▶ **TASK OBJECTIVE**
Find each line in the records below that contains the word "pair", and copy it out.

Records excerpted from a collection:
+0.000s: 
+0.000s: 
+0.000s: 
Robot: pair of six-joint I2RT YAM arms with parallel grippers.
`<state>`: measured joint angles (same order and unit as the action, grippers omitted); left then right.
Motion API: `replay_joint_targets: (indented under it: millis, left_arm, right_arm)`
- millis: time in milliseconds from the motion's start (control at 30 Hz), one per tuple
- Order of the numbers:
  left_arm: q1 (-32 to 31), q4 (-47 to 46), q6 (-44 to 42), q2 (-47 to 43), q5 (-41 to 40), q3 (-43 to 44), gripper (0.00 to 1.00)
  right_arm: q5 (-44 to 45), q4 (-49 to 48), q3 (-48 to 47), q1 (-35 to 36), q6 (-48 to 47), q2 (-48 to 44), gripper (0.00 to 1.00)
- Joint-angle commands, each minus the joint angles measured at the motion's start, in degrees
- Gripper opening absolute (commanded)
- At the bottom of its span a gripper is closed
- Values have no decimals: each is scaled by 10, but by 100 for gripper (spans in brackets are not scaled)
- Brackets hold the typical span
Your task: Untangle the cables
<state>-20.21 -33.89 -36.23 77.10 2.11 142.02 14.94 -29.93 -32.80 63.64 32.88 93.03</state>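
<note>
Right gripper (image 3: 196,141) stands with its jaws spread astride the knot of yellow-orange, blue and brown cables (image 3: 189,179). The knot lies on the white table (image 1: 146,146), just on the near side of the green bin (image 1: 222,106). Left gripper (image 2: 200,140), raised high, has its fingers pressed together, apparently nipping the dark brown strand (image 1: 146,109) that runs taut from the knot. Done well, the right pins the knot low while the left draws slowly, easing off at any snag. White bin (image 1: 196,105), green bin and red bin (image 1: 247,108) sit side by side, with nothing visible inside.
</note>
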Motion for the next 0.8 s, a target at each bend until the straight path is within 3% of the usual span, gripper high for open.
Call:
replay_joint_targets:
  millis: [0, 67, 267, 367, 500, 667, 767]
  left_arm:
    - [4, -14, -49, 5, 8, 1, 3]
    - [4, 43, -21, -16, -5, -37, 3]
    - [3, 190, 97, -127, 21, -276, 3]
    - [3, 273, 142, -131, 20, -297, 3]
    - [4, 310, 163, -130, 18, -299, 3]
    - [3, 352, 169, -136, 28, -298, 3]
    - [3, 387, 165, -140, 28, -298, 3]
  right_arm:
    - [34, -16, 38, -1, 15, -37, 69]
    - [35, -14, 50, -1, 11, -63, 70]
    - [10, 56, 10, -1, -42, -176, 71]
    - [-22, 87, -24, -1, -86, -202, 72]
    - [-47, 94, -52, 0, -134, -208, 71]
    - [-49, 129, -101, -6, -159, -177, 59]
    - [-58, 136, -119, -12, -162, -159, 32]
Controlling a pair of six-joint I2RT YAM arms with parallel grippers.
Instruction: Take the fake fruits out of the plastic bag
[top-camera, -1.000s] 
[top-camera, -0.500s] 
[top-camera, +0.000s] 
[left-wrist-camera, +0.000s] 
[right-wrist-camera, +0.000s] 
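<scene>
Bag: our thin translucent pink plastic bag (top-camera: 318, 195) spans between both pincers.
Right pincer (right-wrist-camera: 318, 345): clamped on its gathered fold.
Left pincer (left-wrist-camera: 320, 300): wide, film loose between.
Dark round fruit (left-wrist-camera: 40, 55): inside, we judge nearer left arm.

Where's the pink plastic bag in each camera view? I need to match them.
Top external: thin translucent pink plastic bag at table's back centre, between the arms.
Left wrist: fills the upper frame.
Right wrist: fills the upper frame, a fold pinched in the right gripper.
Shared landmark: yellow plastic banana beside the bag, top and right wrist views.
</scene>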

▶ **FINAL ANSWER**
Robot: pair of six-joint I2RT YAM arms with parallel grippers.
Controlling a pair of six-joint I2RT YAM arms with parallel grippers.

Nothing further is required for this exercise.